Essa imagem que ilustra a postagem bordei sobre talagarça usando meio-ponto e casa-caiada. Trata-se da composição de imagens que recolhi em diversas iluminuras medievais. No original, a dama à direita tinha a linha preta do contorno do cabelo lindamente verde no interior da mancha de cor, como se os fios fossem soprados pelo vento. Impossível reproduzir em talagarça sem que minha gentil dama parecesse uma Medusa. Em tear ficaria muito bom, hoje o sei.
Quando bordei, a tapeçaria ainda não existia para mim com linguagem própria. Por isso a bordei. Hoje as coisas se complicaram, pois, para ser coerente, ou não bordo, ou salto o círculo de giz e vou fazer outra coisa.

6 comentários:

Gi disse...

Engraçado, isso de nos prendermos a uma época histórica sem sabermos bem porquê; descobriríamos a razão se tivéssemos paciência para nos submetermos a psicanálise?

A mim fascinam-me os últimos anos da República Romana, que procuro conhecer em detalhe.

Quem me dera que além de (mais) pinturas murais e mosaicos também tivessem sobrevivido os tapetes e bordados dessa época.

Ludmila Ciuffi disse...

Gi, sabe que acho que as palavras são o material mais plástico que existe e os psis são especialistas em produzir discursos... São legais, às vezes, podem ajudar algumas pessoas, mas só algumas... Pois, como diz o Rosa (Guimarães): "quem mói no ásp'ero não fantaseia".

Quanto a nossos apegos históricos, que bom que eles existem, não? Eu, pelo menos, que não sou medievalista nem especialista em coisa nenhuma, vibro quando encontro uma informação nova para juntar às outras que recolhi por aí. Prazer de colecionador.

Da história romana pouco sei, embora pretenda visitar um dia suas ruínas em todos os lugares que puder. Quantas vidas precisamos viver para estudar tudo aquilo que nos interessa?

Na minha postagem anterior há uma pequena tapeçaria de um rosto de mulher com olhos grandes. Trata-se de minha tentativa de reproduzir no bordado o "retrato" de Teodora no maravilhoso mosaico bizantino em Ravena. Quando puder colocar meus pés em Pádua para reverenciar os afrescos de Giotto tenho certeza que estarei bem próxima do Paraíso.

Vítor Ribeiro disse...

Que lindas tapeçarias...!
Adorei os seus trabalhos!!!

Ludmila Ciuffi disse...

Obrigada, VR, é pena que eu não possa fotografá-las como você faz tão bem.

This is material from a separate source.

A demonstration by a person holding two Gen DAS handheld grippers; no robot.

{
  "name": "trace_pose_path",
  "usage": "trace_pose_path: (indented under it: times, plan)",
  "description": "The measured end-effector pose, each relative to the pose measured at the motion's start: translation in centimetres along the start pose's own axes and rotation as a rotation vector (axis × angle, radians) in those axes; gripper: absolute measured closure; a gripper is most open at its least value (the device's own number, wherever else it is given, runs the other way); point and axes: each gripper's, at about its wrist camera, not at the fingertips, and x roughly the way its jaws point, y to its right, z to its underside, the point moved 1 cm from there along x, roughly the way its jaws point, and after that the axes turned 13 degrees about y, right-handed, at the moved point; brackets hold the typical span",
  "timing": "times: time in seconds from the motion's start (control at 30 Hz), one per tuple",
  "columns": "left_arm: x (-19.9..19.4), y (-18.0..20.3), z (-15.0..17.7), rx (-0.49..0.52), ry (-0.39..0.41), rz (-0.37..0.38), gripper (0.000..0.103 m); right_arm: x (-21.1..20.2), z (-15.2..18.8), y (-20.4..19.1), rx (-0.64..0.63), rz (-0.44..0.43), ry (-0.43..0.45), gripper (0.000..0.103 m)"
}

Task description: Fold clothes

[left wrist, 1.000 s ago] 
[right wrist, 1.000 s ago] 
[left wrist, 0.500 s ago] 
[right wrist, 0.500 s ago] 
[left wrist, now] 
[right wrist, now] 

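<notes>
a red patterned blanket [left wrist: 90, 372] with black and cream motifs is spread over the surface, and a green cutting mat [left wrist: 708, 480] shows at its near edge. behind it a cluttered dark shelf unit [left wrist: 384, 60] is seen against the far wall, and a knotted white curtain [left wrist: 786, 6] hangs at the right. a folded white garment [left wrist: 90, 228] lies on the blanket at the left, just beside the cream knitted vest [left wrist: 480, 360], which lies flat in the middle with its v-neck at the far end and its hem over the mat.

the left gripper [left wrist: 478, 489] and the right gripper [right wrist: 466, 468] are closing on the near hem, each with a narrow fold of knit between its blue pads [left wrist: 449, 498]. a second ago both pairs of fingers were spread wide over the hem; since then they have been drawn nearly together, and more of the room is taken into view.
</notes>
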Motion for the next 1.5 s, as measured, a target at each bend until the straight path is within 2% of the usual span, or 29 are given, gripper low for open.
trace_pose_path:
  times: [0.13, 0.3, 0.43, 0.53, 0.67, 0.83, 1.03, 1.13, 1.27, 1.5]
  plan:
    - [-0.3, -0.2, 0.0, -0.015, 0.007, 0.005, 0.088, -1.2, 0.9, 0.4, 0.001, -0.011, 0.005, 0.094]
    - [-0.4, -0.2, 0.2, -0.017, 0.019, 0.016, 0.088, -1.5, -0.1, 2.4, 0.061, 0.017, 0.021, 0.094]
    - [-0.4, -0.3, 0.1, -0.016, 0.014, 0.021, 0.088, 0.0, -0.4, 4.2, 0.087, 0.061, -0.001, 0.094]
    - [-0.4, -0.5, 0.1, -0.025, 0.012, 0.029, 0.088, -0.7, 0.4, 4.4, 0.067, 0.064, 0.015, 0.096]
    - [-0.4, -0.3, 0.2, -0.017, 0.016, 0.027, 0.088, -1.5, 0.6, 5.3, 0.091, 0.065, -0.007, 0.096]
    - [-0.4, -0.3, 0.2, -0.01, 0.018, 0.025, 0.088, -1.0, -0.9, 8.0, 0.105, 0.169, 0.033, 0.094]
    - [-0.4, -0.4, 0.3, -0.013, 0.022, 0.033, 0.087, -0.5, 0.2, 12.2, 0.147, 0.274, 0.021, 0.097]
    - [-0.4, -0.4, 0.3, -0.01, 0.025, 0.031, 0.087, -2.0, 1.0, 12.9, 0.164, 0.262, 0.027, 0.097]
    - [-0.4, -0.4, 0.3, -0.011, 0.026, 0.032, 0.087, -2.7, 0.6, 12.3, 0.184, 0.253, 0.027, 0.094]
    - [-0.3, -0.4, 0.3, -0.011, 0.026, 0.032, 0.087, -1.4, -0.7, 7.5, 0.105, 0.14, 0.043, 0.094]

Adoro passear pelas suas fotos e ver lugares que não conheço.

Angélica B. Lopes disse...

Lindas as suas damas medievais, cada trabalho postado seu é um deleite para os olhos!

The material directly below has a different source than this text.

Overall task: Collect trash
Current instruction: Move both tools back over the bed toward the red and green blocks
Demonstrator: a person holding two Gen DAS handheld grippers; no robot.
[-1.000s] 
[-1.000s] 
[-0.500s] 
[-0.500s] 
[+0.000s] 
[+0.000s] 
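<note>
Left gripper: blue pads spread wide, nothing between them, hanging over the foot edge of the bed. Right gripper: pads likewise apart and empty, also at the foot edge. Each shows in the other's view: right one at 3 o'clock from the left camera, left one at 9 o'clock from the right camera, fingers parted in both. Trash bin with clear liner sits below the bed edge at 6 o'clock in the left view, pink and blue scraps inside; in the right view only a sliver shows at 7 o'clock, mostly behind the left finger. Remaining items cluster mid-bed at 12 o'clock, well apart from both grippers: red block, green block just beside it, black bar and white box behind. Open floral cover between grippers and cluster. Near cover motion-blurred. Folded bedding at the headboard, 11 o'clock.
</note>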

Já me arrisquei com as tintas, mas nessa hora o que vem à mente é um outro tipo de trabalho, muito abstrato, envolvendo a descoberta das cores.

Suas tapeçarias tem o "T" maiúsculo, com certeza!

Beijos da admiradora Angélica.

Ludmila Ciuffi disse...

Obrigada pelo elogio, Angélica. Vamos pesquisar técnicas e fazer tapeçaria só nossa? Por exemplo, você já experimentou "construir" o fio que será passado na agulha misturando cores para fazer degradê? Precisamos retorcer o fio... Usamos essa técnica no tear para fazer o que chamamos chiné. Precisamos de espaço na agenda para "trocar figurinha" e tocar alguns projetos. Vamos?